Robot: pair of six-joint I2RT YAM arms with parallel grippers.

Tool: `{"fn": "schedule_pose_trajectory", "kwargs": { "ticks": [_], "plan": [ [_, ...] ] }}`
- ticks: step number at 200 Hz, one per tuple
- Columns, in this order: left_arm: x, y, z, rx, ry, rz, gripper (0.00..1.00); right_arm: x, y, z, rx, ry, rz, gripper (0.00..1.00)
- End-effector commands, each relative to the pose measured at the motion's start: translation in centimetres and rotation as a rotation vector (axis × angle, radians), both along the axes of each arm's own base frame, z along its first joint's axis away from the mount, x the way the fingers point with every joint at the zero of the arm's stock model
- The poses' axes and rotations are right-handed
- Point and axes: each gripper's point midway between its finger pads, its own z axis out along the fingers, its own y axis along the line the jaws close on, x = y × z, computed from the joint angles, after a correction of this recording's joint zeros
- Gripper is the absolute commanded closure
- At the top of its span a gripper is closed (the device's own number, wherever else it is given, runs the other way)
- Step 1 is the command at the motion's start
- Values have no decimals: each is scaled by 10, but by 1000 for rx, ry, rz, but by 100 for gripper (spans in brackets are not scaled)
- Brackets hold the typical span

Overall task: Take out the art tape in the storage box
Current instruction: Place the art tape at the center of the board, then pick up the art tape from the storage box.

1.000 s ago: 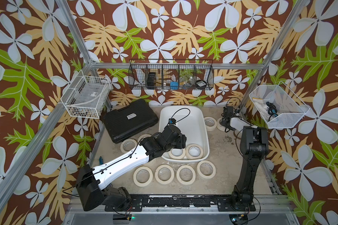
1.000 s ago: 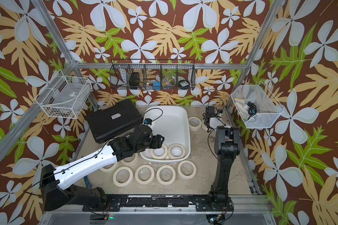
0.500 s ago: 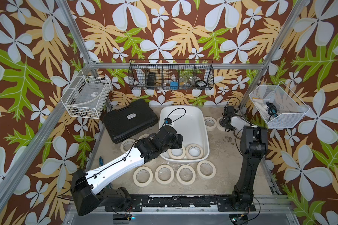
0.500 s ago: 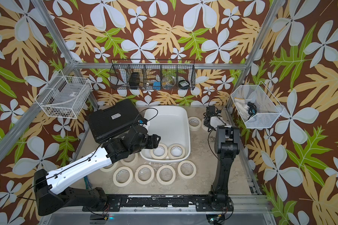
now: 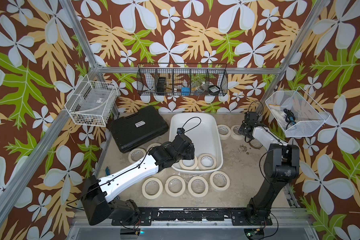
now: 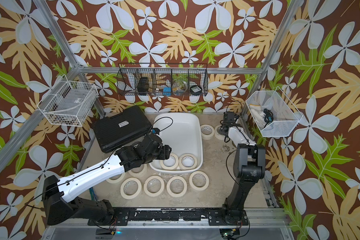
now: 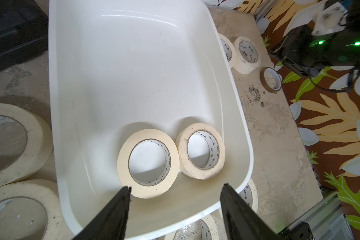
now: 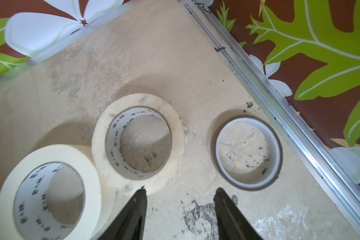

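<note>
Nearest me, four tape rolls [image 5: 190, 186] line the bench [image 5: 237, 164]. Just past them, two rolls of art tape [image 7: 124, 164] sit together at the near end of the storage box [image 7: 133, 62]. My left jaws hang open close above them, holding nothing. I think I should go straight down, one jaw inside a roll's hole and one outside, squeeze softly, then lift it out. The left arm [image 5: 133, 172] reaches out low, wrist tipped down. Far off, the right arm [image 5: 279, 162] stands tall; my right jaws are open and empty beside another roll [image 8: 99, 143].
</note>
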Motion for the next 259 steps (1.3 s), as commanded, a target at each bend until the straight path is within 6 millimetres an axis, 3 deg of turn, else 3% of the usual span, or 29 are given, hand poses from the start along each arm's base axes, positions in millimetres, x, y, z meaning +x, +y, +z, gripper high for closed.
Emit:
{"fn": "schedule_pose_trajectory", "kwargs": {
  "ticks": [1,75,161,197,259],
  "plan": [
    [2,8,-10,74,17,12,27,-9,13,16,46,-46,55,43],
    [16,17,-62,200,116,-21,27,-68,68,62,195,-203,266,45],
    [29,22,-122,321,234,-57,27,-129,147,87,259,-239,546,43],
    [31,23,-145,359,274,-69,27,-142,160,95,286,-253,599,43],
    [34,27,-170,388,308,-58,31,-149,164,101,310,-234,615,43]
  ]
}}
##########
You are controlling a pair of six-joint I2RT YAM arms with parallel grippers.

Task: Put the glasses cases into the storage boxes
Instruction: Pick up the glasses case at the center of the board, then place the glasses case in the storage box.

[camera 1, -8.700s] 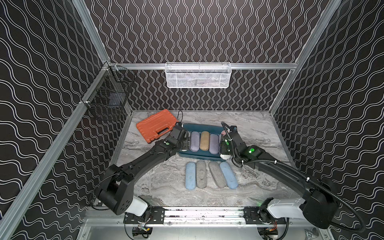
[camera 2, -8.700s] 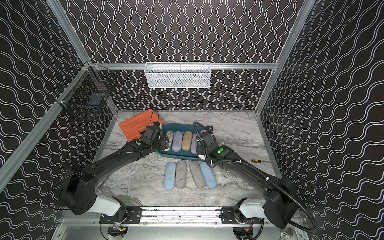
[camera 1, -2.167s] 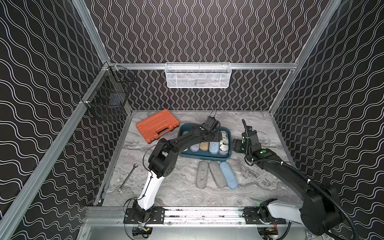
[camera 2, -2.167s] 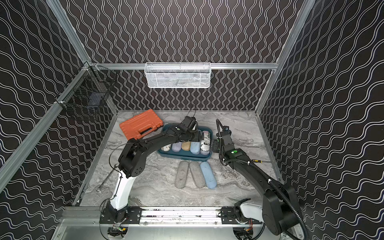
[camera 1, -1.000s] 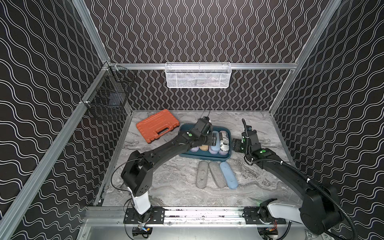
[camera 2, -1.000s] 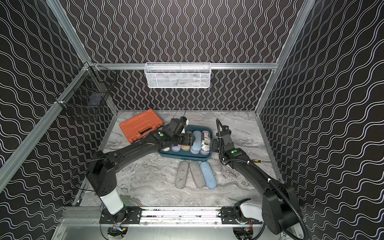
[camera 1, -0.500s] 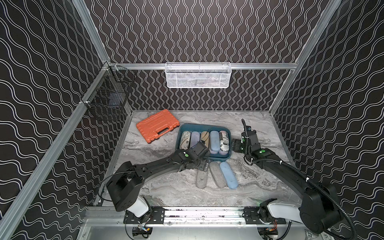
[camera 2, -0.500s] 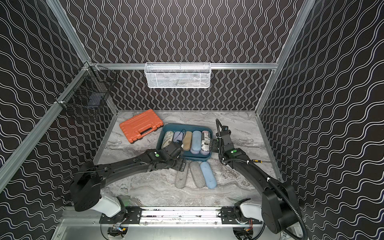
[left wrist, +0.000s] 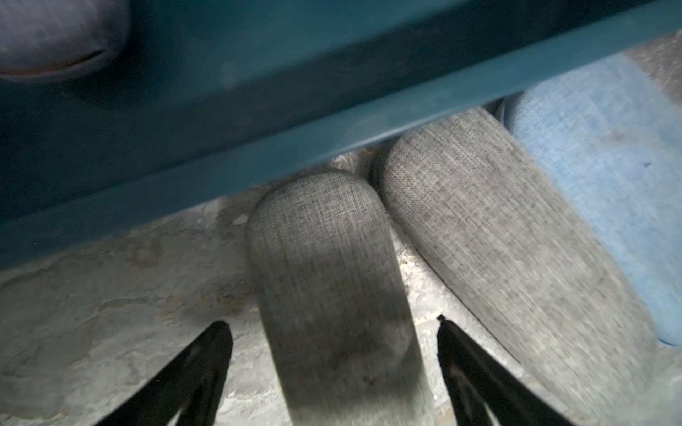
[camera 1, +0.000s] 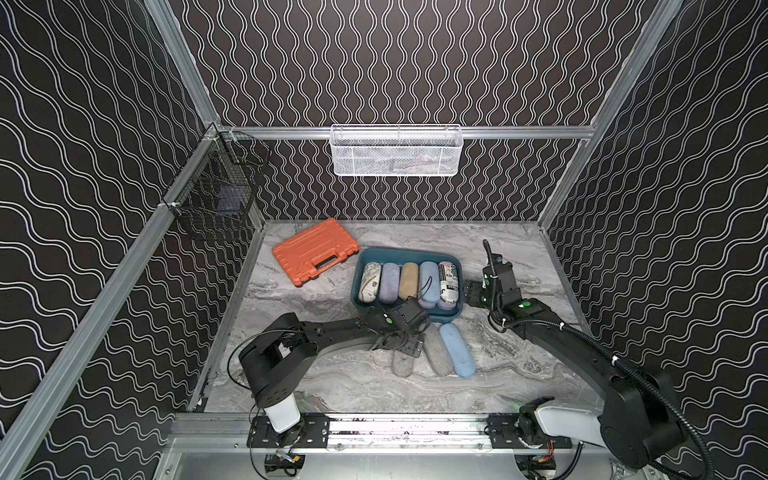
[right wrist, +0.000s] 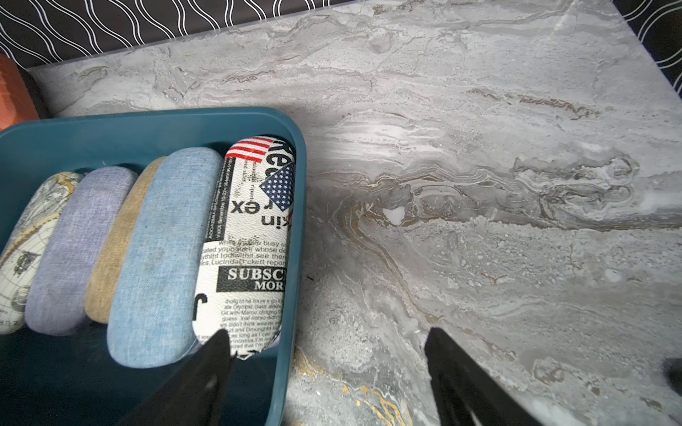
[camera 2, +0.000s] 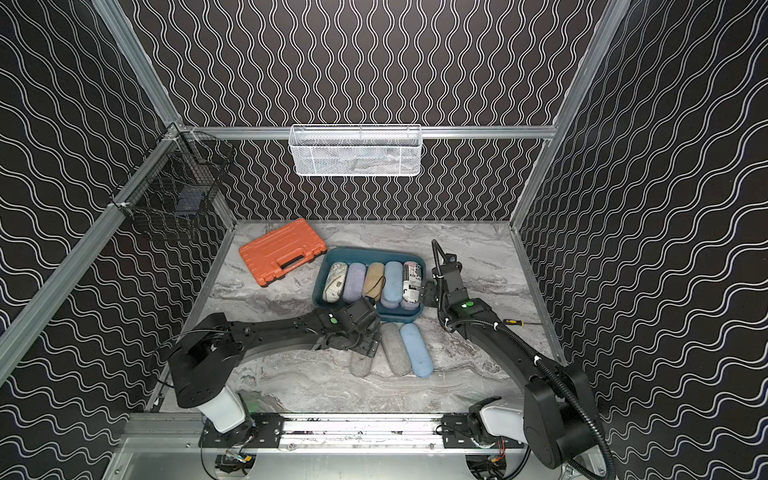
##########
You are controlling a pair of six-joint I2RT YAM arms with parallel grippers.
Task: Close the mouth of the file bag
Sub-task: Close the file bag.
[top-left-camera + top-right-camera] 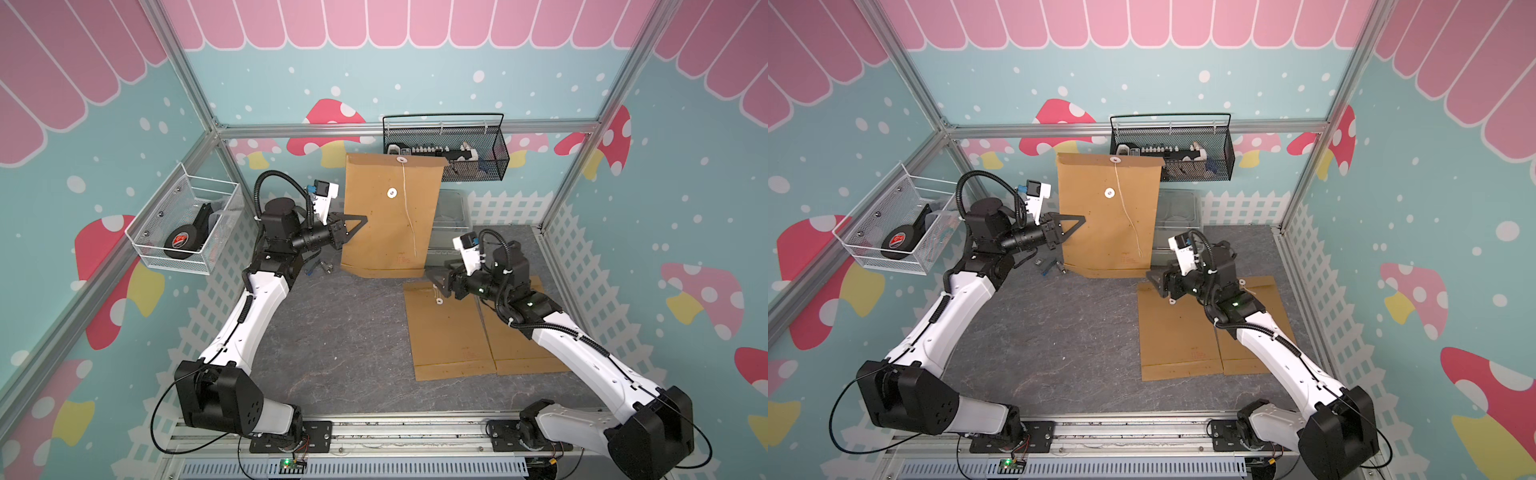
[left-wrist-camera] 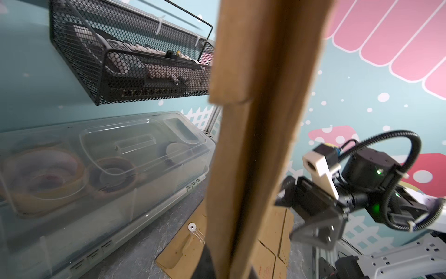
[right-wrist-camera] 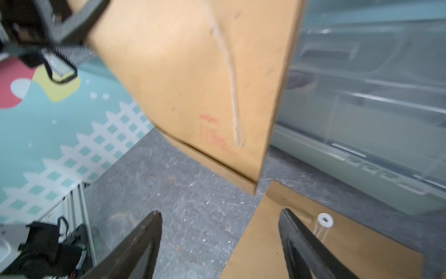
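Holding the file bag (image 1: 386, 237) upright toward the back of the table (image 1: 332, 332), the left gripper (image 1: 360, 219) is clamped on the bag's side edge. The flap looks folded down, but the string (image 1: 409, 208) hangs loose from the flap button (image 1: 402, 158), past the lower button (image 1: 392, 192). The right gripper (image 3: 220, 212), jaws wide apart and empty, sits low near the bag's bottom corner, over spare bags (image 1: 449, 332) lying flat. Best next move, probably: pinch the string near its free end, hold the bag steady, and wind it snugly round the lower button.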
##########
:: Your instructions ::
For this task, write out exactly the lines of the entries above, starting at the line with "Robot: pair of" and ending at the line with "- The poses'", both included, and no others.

:: Task output ::
Robot: pair of six-joint I2RT YAM arms with parallel grippers.

Tool: `{"fn": "schedule_pose_trajectory", "kwargs": { "ticks": [_], "plan": [ [_, ...] ] }}`
- ticks: step number at 200 Hz, one per tuple
- Columns, in this order: left_arm: x, y, z, rx, ry, rz, gripper (0.00..1.00); right_arm: x, y, z, rx, ry, rz, gripper (0.00..1.00)
- End-effector commands, each relative to the pose measured at the motion's start: translation in centimetres and rotation as a rotation vector (axis × angle, radians), both along the axes of each arm's own base frame, z along its first joint's axis away from the mount, x the way the fingers point with every joint at the zero of the arm's stock model
- The poses' axes and rotations are right-handed

The exercise is done, with nothing more to add.